TRY IT -
Filter this material down to the lines that contain the string "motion", and return those lines.

———

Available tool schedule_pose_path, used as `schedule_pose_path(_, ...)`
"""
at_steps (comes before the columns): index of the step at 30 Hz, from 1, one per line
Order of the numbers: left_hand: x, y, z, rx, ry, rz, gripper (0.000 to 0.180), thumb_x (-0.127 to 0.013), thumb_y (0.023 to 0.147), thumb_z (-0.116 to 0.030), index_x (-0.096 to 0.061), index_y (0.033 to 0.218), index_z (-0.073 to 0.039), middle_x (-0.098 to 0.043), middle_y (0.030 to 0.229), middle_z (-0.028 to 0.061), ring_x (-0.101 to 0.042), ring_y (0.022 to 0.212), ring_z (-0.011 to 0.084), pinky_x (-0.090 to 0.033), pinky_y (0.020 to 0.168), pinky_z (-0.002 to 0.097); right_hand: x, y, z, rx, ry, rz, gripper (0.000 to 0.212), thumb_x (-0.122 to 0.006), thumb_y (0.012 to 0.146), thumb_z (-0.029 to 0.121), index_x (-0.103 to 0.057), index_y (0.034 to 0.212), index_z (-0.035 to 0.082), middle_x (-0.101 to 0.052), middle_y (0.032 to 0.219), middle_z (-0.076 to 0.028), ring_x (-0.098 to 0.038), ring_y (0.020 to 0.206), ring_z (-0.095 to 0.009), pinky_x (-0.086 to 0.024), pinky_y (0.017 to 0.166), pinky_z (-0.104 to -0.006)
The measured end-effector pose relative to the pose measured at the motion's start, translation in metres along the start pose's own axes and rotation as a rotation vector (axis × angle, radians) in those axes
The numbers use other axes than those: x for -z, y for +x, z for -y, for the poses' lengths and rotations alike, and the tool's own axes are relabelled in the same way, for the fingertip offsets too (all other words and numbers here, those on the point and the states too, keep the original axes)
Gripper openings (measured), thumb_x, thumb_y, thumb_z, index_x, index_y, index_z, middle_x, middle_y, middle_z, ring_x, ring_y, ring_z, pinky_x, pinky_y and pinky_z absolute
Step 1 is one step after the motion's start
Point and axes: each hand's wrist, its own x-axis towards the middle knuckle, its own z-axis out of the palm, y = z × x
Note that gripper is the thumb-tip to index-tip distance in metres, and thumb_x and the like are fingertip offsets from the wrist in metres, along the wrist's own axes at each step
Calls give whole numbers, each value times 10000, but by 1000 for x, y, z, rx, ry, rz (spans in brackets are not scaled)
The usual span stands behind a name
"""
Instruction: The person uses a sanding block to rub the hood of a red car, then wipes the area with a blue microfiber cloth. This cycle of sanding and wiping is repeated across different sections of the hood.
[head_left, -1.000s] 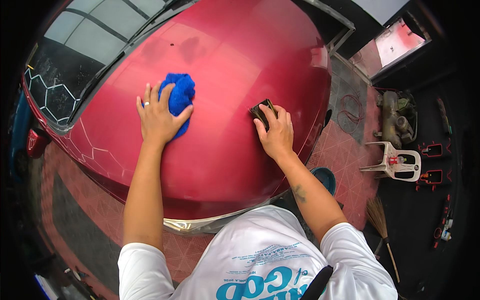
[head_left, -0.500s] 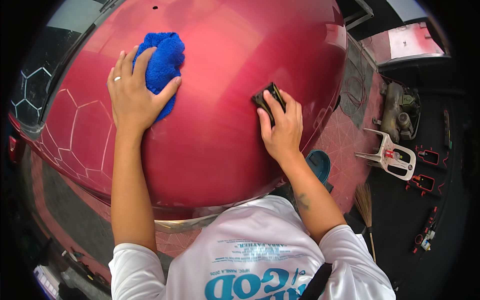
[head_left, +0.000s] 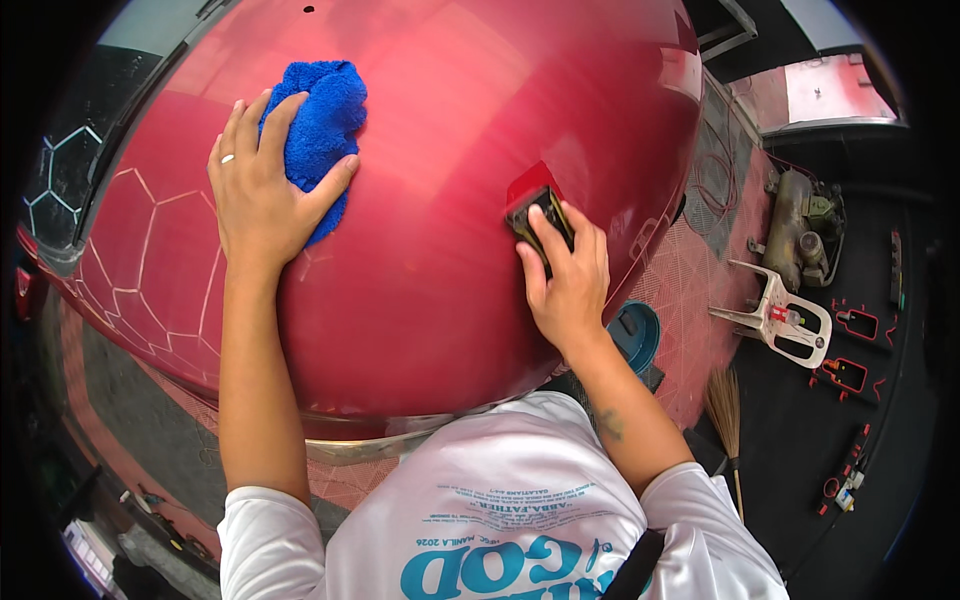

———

EXERCISE SOLUTION -
The measured end-effector pose relative to the pose measured at the motion's start, translation in metres along the start pose's own axes and rotation as a rotation vector (axis × angle, radians) in those axes
Step 1 is one step after the motion's start

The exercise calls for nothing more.